• Problem to work on: Copy the listing below exactly, but skip the pictures.

• Dataset records:
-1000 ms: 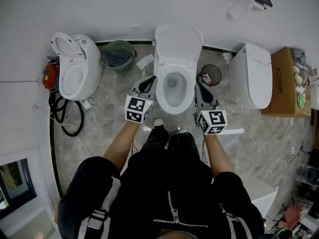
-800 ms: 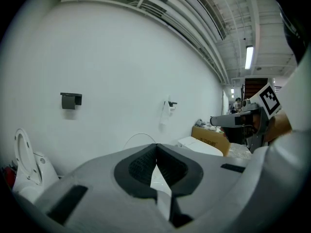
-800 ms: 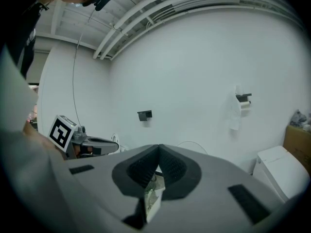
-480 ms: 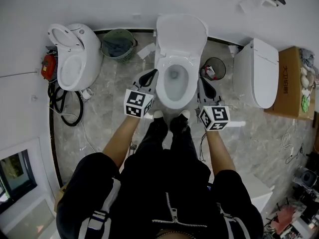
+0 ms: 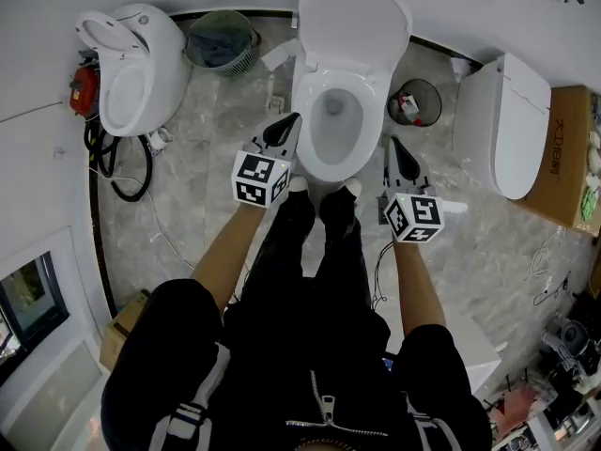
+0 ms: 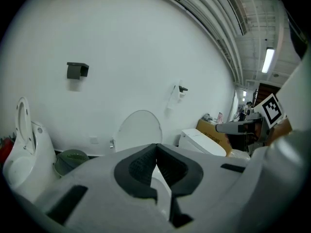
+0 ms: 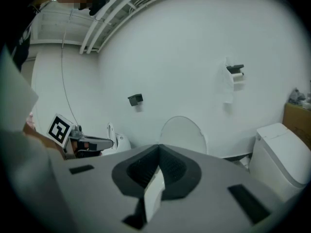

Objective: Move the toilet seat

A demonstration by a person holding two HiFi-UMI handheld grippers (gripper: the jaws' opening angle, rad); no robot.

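Observation:
The white toilet point(image 5: 319, 153) stands in the middle of the head view, its lid point(image 5: 353, 19) raised against the wall and its bowl open. My left gripper point(image 5: 292, 118) hangs by the bowl's left side, shut, with nothing in it. To the right of the bowl is my right gripper point(image 5: 392, 142), also shut and holding nothing. Neither touches the toilet. In the left gripper view the left gripper point(image 6: 156, 146) has its jaws meeting at the tips below the upright lid point(image 6: 139, 130). The right gripper view shows the same for the right gripper point(image 7: 158, 147) and the lid point(image 7: 183, 134).
A second toilet point(image 5: 131, 64) with a black hose point(image 5: 117, 172) stands at the left, and a green basket point(image 5: 223, 36) is beside it. A small black bin point(image 5: 415, 101), a closed toilet point(image 5: 512, 125) and a cardboard box point(image 5: 563, 163) are at the right. The person's feet point(image 5: 324, 191) stand at the bowl's front.
Both grippers have sunk lower beside the bowl and drawn a little back toward the person. The head view has tilted, so the toilet sits higher in the picture. The jaws stayed shut.

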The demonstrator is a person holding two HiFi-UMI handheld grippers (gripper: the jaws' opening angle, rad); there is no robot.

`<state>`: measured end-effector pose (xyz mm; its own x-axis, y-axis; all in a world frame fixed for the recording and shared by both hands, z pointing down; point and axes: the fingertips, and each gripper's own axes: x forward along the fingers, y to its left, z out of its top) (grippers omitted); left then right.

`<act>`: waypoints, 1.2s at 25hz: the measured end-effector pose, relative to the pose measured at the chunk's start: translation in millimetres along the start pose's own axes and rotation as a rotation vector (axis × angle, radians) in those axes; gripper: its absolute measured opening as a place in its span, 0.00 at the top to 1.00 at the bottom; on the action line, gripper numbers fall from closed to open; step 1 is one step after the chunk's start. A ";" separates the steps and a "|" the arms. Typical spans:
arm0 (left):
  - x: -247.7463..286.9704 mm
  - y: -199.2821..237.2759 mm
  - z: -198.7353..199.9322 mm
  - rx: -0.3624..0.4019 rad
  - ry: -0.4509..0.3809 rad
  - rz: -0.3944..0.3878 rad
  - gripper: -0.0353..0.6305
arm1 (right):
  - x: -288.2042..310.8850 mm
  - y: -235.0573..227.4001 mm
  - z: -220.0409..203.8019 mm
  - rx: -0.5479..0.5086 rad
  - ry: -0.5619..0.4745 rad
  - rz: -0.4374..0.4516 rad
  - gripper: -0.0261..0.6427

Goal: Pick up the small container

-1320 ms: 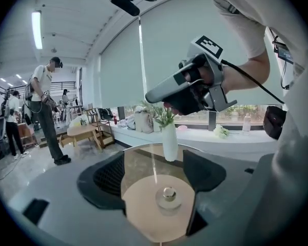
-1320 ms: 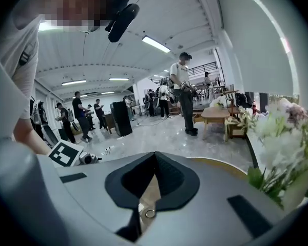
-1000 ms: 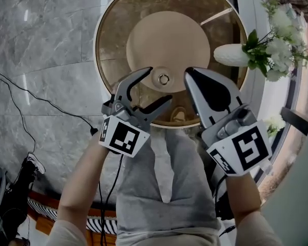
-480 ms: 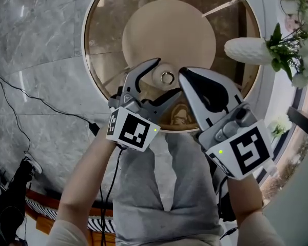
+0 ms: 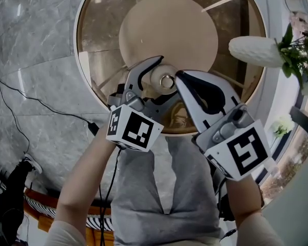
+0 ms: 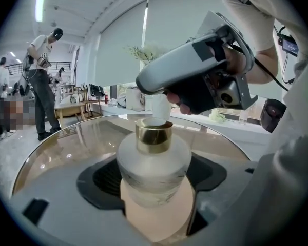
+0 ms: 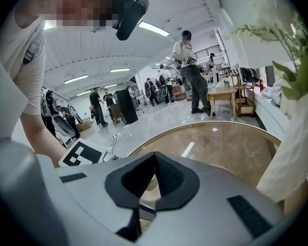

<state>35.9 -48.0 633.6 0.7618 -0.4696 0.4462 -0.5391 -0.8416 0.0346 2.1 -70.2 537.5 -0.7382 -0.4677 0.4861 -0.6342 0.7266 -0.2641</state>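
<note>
Small container (image 6: 153, 163): frosted bottle with a gold collar, upright on the round glass bench (image 5: 84, 60), at the near edge of the pale round disc (image 5: 169, 27) in the middle of the bench.

Left tool (image 5: 165, 80) comes at it from the near-left, pointing down at a slant. Its jaws stand wide apart, one on the far-left side of the bottle and one on the near-right, with the bottle's body right between the dark pads. A gap shows on both sides, so it is not clamped.

Right tool (image 5: 178, 76) has its jaws fully together with nothing in them. Its tip is just beside the bottle on the right; can't tell if it touches.

The left tool is the nearer one and already straddles the bottle. The bottle's long axis is vertical, across the jaw line. My read: the next move is only to close the left jaws on the body below the collar, then lift.

White vase (image 5: 254, 50) with flowers stands at the bench's right edge, well apart.
</note>
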 end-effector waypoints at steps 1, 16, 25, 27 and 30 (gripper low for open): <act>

• Solution for this task:
-1000 ms: 
-800 ms: 
-800 ms: 
-480 ms: 
+0 ms: 
+0 ms: 
+0 ms: 

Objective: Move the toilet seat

A demonstration by a person holding two HiFi-UMI handheld grippers (gripper: the jaws' opening angle, rad); no robot.

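Observation:
The white toilet point(image 5: 319, 153) stands in the middle of the head view, its lid point(image 5: 353, 19) raised against the wall and its bowl open. My left gripper point(image 5: 292, 118) hangs by the bowl's left side, shut, with nothing in it. To the right of the bowl is my right gripper point(image 5: 392, 142), also shut and holding nothing. Neither touches the toilet. In the left gripper view the left gripper point(image 6: 156, 146) has its jaws meeting at the tips below the upright lid point(image 6: 139, 130). The right gripper view shows the same for the right gripper point(image 7: 158, 147) and the lid point(image 7: 183, 134).
A second toilet point(image 5: 131, 64) with a black hose point(image 5: 117, 172) stands at the left, and a green basket point(image 5: 223, 36) is beside it. A small black bin point(image 5: 415, 101), a closed toilet point(image 5: 512, 125) and a cardboard box point(image 5: 563, 163) are at the right. The person's feet point(image 5: 324, 191) stand at the bowl's front.
Both grippers have sunk lower beside the bowl and drawn a little back toward the person. The head view has tilted, so the toilet sits higher in the picture. The jaws stayed shut.
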
The demonstrator is a person holding two HiFi-UMI handheld grippers (gripper: the jaws' opening angle, rad); there is no robot.

`<state>`: measured end-effector pose (xyz mm; its own x-axis, y-axis; all in a world frame fixed for the recording and shared by both hands, z pointing down; point and axes: the fingertips, and each gripper's own axes: x forward along the fingers, y to its left, z out of its top) (grippers omitted); left then right.

`<act>`: waypoints, 1.2s at 25hz: the measured end-effector pose, relative to the pose measured at the chunk's start: translation in millimetres along the start pose's own axes and rotation as a rotation vector (axis × angle, radians) in those axes; gripper: its absolute measured opening as a place in its span, 0.00 at the top to 1.00 at the bottom; on the action line, gripper numbers fall from closed to open; step 1 is one step after the chunk's start. A ";" separates the steps and a "|" the arms. Typical spans:
arm0 (left):
  - x: -247.7463..286.9704 mm
  - y: -199.2821..237.2759 mm
  - z: -198.7353..199.9322 mm
  - rx: -0.3624..0.4019 rad
  - ry: -0.4509..0.3809 rad
  - rz: -0.3944..0.3878 rad
  - gripper: -0.0353..0.6305
arm1 (right):
  - x: -288.2042..310.8850 mm
  - y: -235.0573..227.4001 mm
  - z: -220.0409..203.8019 mm
  - rx: -0.5479..0.5086 rad
  - ry: -0.5619..0.4745 rad
  - rz: -0.4374..0.4516 rad
  - gripper: -0.0261..0.6427

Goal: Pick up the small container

-1320 ms: 
-1320 ms: 
-1000 ms: 
-480 ms: 
+0 ms: 
+0 ms: 
+0 ms: 

<state>35.9 -48.0 633.6 0.7618 -0.4696 0.4462 -0.5391 -0.8416 0.0346 2.1 -70.2 537.5 -0.7382 -0.4677 0.4861 -0.6342 0.7266 -0.2641</state>
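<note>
Small container (image 6: 153, 163): frosted bottle with a gold collar, upright on the round glass bench (image 5: 84, 60), at the near edge of the pale round disc (image 5: 169, 27) in the middle of the bench.

Left tool (image 5: 165, 80) comes at it from the near-left, pointing down at a slant. Its jaws stand wide apart, one on the far-left side of the bottle and one on the near-right, with the bottle's body right between the dark pads. A gap shows on both sides, so it is not clamped.

Right tool (image 5: 178, 76) has its jaws fully together with nothing in them. Its tip is just beside the bottle on the right; can't tell if it touches.

The left tool is the nearer one and already straddles the bottle. The bottle's long axis is vertical, across the jaw line. My read: the next move is only to close the left jaws on the body below the collar, then lift.

White vase (image 5: 254, 50) with flowers stands at the bench's right edge, well apart.
</note>
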 end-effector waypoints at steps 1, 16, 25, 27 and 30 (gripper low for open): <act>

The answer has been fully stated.